Randall Cobb's Leg Fracture Flips NFL Concussion Conversation
It's not the first time the rules of football have been criticized.
Oct. 15, 2013— -- Six weeks on the bench or a lifetime of confusion? That's the question pitting some current NFL players against retired players battling the lingering effects of repeated concussions.
Randall Cobb, wide receiver for the Green Bay Packers, is the latest victim of the league's legal low blows – permissible shots to the legs designed to avoid blows to the head. The 23-year-old is expected to miss at least six games after fracturing his fibula in Sunday afternoon's game against the Baltimore Ravens.
"We try to play within the rules of football," Baltimore Ravens safety James Ihedigbo said of the hit on Cobb. "That's on [NFL commissioner] Roger Goodell. He wants us to hit low, we'll hit low, and guys will keep getting injured."
Read about the NFL concussion settlement.
It's not the first time the rules of football have been criticized for protecting heads at the expense of limbs, prompting some players and coaches to say they'd prefer a concussion.
"A concussion, you be back in a couple of weeks," HoustonTexans' safety D.J. Swearinger told the Palm Beach Post after laying a knee ligament-tearing, season-ending hit on Miami Dolphin Dustin Keller. "Leg injury, you can't come back from that."
Even former Chicago Bears coach Mike Ditka weighed in, telling ABC's sister network ESPN that helmets are the "most sophisticated" piece of football equipment.
"What do you have on your knee? Unless you wear a brace, you've got nothing," he said, adding "if you play football long enough, I'll guarantee you you're going to get hurt." "I'd rather get hit in the head, I'm sorry guys."
But some former players beg to differ, calling the comments by Ditka and others "irresponsible."
"The ramifications of a concussion are more severe than the complications of a broken leg," said Leonard Marshall, a former player who joined a class action lawsuit alleging that the NFL "ignored, minimized, disputed, and actively suppressed" awareness of the link between concussions and chronic neurological disease. "The cognitive effects of severe head trauma are quite tremendous."
Read about chronic traumatic encephalopathy, a brain disease linked to concussions.
Marshall, who played defense for the New York Giants, the New York Jets and the Washington Redskins for 12 seasons in the 1980s and early 1990s, said players are still forced to weigh the immediate consequences of sitting out with the long-term fallout of returning to the field too soon.
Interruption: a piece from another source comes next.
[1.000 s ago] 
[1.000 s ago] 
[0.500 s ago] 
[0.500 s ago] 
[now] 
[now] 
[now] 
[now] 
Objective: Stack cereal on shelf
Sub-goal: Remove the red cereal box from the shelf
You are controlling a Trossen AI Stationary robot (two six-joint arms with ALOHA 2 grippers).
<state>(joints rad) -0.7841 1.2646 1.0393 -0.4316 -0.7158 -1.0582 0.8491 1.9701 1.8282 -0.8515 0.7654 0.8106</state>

"It's very hard to do, especially when you're in your early 20s," he said, adding that coaches are critical in the decision-making process. "You need to be able to value and trust what he says. And for coaches, they need to be able to trust that player if says he's healthy enough to play, that he's going to be able to do it."
Jason Luckasevic, a Pittsburgh-based lawyer who represented Marshall and other NFL players in the recently-settled concussion lawsuit, said players who say they'd prefer a head injury are simply at different stages in their lives.
"A broken leg, even though it might sideline you for four and five weeks, is temporary," he said, stressing that the effects of repeated concussions can last forever. "I think it's just the perspective of who you're asking and where they are in their lives."
Luckasevic also likened concussions to "fractures" of the brain.
"If players are sitting out five or six weeks for a fractured leg, the question I have is why aren't they sitting out that long for a concussion?" he said.